--- Task to carry out ---
Read the records below. Copy each line where the string "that" occurs.

Records drawn from a dataset:
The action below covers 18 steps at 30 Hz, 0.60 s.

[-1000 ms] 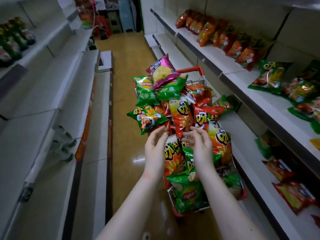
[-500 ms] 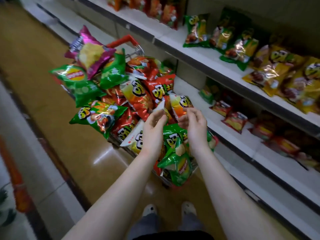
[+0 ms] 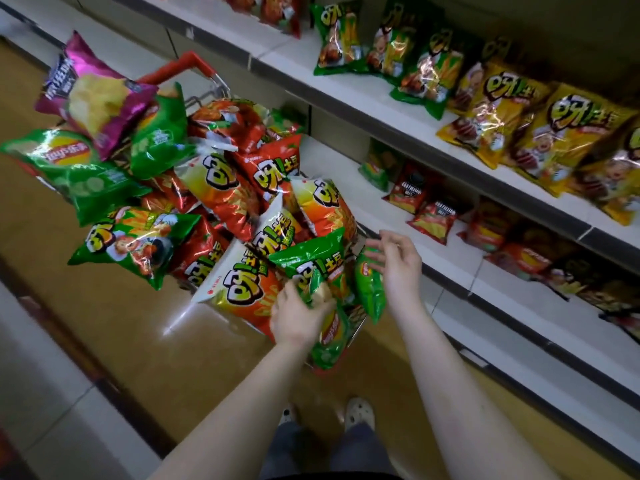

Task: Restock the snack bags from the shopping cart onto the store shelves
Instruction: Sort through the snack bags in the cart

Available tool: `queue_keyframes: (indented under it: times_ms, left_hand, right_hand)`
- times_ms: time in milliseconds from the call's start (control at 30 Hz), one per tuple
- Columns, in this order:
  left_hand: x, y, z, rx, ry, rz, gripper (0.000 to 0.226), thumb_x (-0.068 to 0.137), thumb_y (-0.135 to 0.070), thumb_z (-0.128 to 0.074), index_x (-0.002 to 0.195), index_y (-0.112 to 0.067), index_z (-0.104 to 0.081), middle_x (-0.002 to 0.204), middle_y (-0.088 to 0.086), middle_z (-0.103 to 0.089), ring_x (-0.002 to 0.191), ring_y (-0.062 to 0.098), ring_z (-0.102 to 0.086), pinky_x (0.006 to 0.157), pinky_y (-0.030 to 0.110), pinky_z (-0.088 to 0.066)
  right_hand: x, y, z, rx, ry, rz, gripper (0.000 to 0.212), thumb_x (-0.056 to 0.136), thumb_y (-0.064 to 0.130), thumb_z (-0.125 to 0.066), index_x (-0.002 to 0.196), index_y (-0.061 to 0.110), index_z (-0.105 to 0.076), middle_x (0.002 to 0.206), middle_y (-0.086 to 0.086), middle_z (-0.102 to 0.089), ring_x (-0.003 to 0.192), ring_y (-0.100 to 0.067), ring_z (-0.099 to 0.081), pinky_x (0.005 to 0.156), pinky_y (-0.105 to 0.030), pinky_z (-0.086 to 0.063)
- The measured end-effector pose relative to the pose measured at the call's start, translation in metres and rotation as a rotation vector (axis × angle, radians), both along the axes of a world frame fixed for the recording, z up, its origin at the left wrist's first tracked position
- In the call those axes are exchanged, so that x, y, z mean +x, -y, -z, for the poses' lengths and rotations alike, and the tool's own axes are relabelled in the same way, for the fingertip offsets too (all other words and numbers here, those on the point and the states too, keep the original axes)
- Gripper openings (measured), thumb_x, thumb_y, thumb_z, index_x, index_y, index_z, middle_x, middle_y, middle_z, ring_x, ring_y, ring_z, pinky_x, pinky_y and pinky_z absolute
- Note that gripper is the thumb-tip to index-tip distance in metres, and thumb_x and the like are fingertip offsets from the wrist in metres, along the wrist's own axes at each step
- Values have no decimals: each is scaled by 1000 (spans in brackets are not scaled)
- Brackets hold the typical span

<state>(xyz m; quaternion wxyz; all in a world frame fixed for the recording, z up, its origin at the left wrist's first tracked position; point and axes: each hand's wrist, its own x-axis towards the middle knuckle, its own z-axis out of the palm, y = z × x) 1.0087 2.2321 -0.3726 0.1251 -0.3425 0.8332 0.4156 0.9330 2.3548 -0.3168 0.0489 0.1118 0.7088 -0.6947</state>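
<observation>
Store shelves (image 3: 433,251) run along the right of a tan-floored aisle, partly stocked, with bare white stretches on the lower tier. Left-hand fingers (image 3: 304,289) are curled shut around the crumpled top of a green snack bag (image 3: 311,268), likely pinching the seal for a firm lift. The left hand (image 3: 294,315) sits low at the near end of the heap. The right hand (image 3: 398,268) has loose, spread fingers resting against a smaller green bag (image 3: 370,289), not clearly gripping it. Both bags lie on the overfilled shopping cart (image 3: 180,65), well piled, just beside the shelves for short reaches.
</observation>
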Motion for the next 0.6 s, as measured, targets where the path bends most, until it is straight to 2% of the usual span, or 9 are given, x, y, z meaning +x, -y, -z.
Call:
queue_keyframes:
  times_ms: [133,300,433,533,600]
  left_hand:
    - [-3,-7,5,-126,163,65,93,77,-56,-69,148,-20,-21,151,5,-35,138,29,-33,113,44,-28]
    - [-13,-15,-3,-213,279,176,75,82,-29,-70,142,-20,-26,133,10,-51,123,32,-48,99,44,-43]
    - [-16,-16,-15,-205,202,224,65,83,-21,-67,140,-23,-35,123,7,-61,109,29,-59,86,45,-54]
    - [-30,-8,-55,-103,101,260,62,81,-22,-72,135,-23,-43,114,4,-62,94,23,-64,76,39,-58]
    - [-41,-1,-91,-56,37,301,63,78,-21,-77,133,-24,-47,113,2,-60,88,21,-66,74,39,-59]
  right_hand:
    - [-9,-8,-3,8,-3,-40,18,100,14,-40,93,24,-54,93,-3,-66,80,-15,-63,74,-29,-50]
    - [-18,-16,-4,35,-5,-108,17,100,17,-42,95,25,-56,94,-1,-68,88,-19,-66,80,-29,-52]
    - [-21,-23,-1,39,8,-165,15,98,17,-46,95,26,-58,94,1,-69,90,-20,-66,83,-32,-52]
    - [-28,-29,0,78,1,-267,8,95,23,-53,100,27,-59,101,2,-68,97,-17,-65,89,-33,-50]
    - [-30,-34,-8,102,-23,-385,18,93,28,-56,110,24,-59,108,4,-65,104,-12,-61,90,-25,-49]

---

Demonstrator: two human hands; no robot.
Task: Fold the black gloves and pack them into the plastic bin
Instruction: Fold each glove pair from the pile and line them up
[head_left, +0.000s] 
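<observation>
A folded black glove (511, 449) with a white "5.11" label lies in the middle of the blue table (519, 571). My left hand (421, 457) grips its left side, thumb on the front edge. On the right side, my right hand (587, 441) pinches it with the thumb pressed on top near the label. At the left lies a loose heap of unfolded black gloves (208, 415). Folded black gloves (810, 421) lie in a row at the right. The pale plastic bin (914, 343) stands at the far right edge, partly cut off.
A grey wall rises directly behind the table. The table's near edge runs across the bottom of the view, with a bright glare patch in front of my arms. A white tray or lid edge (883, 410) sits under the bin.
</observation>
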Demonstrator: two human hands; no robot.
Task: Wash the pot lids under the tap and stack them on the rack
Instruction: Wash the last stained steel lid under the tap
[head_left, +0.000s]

--- Solution to this task ---
- In the call those axes are exchanged, so that x, y, z mean +x, -y, -z, for the poses' lengths and rotations alike, and the tool's own axes are relabelled in the same way, for the fingertip offsets too (all other words and numbers here, those on the point and the states too, keep the original axes)
- Note that gripper is the thumb-tip to index-tip distance in metres, and thumb_x and the like are fingertip offsets from the wrist in metres, along the wrist's own axes at each step

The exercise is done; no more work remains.